- AIM OF THE EXERCISE
All lines in the material containing the word "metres" need to be copied.
-------
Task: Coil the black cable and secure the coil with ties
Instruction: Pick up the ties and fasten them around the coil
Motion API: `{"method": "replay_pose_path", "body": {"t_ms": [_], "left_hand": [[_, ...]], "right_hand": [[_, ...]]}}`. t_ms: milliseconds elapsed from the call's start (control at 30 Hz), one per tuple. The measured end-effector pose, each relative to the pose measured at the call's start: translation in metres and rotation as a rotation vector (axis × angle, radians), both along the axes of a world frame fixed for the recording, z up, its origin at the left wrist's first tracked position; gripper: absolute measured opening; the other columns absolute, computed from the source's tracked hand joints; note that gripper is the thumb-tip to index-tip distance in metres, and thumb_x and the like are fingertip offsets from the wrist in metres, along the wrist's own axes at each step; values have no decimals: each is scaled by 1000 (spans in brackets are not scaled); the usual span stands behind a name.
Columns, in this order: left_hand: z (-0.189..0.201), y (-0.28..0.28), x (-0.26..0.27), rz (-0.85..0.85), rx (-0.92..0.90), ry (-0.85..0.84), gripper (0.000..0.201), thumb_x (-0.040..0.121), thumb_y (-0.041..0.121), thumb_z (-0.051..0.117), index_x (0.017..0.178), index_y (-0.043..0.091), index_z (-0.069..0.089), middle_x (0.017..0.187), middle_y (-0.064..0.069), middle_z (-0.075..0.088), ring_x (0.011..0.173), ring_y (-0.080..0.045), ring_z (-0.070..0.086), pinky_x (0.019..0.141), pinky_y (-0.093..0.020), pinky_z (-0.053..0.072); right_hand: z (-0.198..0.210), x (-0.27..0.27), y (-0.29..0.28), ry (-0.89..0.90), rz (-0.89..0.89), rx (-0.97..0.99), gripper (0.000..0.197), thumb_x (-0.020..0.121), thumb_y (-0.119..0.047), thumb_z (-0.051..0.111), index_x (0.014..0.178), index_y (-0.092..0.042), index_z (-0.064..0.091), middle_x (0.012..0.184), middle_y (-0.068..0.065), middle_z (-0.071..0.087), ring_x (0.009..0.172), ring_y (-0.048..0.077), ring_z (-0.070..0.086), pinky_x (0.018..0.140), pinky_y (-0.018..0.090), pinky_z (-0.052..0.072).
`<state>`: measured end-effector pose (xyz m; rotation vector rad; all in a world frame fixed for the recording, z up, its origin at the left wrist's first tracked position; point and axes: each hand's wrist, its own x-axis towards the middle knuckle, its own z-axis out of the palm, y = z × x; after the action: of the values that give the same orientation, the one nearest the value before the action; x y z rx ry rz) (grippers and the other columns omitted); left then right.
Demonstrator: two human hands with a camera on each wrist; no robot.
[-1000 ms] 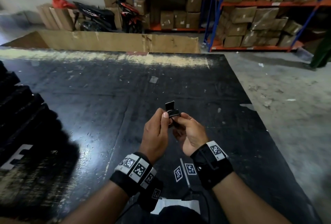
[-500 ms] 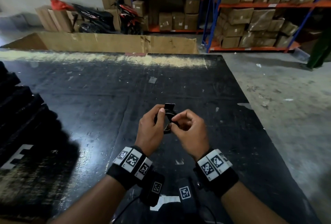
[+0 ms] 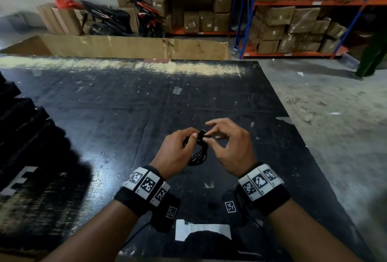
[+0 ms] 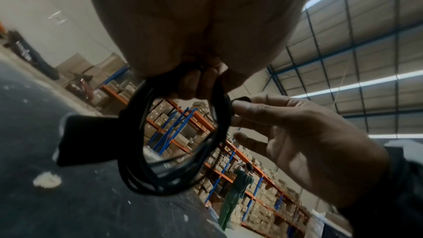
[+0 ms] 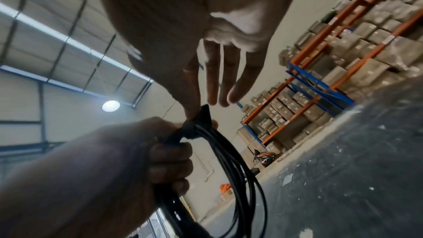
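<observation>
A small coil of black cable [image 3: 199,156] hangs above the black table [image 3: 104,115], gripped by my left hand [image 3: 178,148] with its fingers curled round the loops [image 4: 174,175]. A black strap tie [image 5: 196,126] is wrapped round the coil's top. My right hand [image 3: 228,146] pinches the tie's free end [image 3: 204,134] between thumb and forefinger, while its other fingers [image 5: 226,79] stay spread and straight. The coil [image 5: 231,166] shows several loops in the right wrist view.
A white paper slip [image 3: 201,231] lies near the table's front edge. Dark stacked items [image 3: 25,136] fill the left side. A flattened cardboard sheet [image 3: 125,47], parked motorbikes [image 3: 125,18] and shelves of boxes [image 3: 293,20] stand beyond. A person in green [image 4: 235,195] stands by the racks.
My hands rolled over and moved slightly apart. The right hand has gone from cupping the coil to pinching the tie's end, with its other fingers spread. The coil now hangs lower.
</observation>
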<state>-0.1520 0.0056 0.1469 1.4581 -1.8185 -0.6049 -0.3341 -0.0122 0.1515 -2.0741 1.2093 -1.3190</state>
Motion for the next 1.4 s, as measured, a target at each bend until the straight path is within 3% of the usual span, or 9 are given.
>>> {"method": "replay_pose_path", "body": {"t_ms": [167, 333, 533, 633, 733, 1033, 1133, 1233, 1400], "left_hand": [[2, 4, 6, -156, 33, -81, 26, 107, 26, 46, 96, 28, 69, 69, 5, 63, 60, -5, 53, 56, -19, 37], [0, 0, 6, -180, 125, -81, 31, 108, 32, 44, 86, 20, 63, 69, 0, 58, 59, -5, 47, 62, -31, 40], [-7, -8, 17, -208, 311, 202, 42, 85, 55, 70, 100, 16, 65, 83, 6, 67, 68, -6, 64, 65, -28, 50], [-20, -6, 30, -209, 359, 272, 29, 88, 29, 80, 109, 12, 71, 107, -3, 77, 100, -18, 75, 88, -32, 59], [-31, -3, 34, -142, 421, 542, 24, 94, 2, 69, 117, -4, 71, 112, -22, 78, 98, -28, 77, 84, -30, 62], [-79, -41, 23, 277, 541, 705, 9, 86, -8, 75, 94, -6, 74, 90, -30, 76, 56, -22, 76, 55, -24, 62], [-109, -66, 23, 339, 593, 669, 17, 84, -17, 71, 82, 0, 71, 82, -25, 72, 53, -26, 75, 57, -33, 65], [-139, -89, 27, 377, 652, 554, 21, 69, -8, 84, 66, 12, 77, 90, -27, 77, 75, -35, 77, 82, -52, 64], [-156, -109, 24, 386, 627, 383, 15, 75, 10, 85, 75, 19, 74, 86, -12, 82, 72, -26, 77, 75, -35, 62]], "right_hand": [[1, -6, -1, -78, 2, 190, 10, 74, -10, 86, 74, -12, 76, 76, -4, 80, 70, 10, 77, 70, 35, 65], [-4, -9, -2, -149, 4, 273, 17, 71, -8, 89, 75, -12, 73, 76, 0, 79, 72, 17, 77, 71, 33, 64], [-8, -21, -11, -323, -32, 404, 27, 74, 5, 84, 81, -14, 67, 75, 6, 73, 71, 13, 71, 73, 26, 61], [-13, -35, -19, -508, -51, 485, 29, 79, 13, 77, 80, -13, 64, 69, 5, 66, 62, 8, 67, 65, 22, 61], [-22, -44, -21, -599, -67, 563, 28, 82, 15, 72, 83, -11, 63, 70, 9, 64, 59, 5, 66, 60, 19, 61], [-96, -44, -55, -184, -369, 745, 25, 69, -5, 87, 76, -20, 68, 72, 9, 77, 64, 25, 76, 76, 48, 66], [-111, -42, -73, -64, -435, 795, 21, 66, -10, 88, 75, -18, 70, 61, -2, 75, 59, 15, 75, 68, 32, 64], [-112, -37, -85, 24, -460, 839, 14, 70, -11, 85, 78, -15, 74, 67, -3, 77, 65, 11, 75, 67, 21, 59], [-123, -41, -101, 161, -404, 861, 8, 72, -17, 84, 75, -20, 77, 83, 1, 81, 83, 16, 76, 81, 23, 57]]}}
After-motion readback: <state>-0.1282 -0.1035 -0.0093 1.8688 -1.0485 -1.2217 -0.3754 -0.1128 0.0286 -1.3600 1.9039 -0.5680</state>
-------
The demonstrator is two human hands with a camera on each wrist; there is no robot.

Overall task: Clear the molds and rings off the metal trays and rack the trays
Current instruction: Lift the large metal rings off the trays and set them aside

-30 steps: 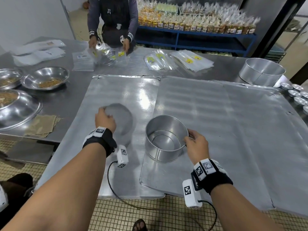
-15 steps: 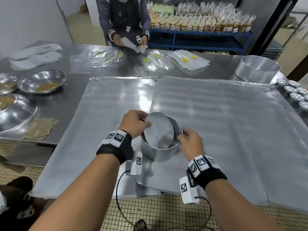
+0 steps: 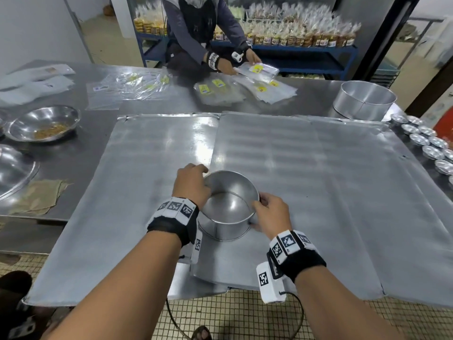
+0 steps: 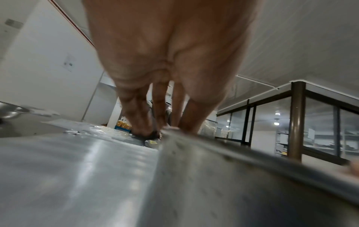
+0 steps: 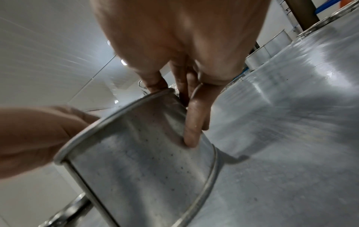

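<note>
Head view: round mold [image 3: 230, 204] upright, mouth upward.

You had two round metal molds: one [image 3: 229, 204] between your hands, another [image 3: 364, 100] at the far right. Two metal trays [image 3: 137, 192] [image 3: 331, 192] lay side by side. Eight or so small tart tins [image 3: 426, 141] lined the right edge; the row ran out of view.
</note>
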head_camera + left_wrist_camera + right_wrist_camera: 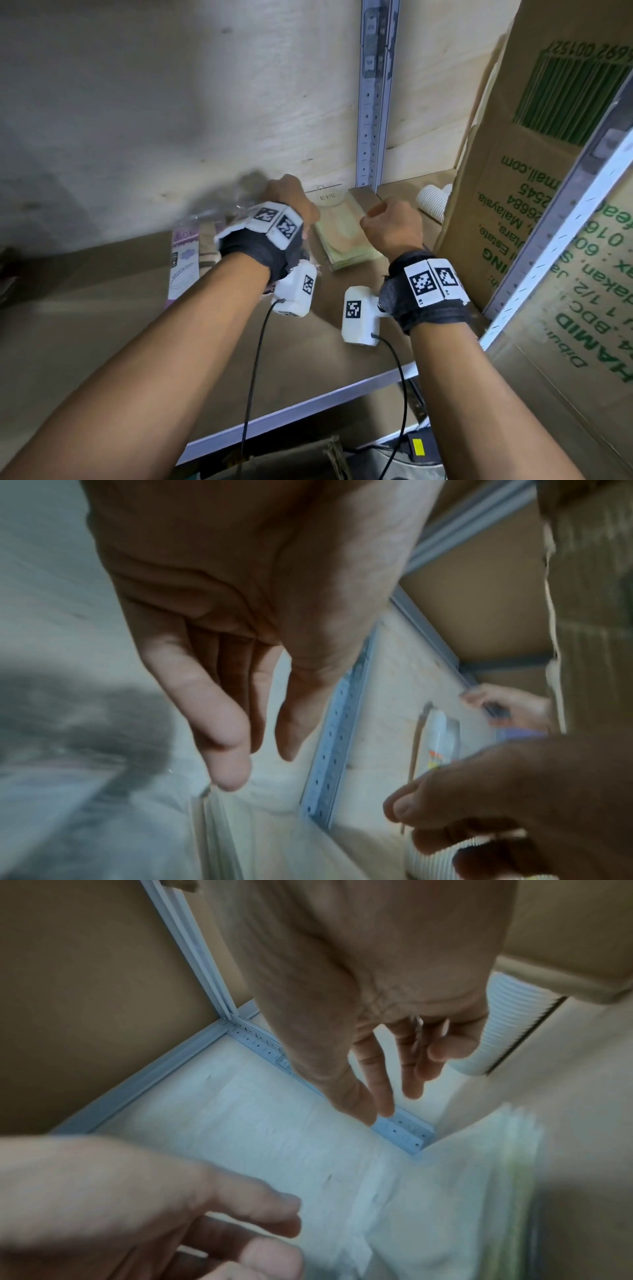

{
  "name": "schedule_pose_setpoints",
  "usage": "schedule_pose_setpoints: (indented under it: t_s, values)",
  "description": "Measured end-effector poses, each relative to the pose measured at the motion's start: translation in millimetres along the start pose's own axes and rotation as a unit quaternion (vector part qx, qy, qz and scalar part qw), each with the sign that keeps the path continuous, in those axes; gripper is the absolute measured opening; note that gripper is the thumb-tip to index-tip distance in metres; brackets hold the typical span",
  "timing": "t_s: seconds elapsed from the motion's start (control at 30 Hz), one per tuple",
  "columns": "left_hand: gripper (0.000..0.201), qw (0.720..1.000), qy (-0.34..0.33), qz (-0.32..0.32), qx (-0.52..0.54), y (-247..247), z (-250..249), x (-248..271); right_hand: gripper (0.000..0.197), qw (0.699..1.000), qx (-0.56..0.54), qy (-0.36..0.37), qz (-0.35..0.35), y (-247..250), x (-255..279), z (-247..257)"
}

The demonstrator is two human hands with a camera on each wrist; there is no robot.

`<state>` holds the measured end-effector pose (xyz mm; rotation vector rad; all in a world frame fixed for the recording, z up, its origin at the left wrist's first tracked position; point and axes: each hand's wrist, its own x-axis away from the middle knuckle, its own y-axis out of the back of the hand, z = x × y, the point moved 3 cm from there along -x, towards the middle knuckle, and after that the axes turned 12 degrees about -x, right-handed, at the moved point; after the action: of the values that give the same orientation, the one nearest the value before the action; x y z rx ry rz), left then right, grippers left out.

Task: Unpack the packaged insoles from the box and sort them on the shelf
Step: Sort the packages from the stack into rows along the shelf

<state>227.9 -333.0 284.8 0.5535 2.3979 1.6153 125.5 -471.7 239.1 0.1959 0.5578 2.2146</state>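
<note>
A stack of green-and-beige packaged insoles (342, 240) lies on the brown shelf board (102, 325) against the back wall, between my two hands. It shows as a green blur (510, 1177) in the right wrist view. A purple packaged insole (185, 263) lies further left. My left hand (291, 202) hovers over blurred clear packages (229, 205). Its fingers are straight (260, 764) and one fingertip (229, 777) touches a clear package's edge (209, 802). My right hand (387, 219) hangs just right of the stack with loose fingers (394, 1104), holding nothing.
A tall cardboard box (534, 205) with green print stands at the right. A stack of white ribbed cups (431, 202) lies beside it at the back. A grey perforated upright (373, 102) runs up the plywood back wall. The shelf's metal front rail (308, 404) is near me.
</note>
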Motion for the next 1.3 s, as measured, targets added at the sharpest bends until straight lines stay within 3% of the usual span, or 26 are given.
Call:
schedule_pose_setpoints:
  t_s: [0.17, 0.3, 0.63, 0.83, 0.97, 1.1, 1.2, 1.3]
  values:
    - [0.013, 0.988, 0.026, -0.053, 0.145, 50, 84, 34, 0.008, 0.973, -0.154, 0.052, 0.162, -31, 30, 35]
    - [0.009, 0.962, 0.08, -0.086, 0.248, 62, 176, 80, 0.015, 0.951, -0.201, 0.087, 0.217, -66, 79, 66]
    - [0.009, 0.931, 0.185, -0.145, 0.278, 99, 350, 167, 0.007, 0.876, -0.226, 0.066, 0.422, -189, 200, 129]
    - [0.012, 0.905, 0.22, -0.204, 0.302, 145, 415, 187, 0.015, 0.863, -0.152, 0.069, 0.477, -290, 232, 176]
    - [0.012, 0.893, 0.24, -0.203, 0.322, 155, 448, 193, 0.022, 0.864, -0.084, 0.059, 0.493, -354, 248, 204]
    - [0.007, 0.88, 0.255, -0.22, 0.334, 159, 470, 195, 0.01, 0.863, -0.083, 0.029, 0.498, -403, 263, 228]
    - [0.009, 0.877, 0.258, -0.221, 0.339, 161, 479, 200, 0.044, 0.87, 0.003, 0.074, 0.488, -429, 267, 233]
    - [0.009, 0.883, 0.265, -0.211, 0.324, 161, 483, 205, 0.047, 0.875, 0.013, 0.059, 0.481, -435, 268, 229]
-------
- YOUR SOLUTION
Motion API: `{"method": "replay_pose_path", "body": {"t_ms": [_], "left_hand": [[_, ...]], "right_hand": [[_, ...]]}}`. t_ms: milliseconds elapsed from the call's start (control at 30 Hz), one per tuple. The measured end-effector pose, each relative to the pose measured at the call's start: translation in metres and rotation as a rotation vector (axis × angle, radians), both along the axes of a world frame fixed for the recording, z up, its origin at the left wrist's first tracked position; gripper: absolute measured opening; the other columns absolute, computed from the source's tracked hand joints; note that gripper is the thumb-tip to index-tip distance in metres, and thumb_x and the like are fingertip offsets from the wrist in metres, along the wrist's own axes at each step; values have no decimals: each is scaled by 1000 (spans in brackets are not scaled); the usual span stands behind a name.
  "description": "Measured end-effector poses, each relative to the pose measured at the motion's start: translation in millimetres along the start pose's own axes and rotation as a unit quaternion (vector part qx, qy, qz and scalar part qw), each with the sign that keeps the path continuous, in those axes; gripper is the absolute measured opening; note that gripper is the thumb-tip to index-tip distance in metres; brackets hold the typical span",

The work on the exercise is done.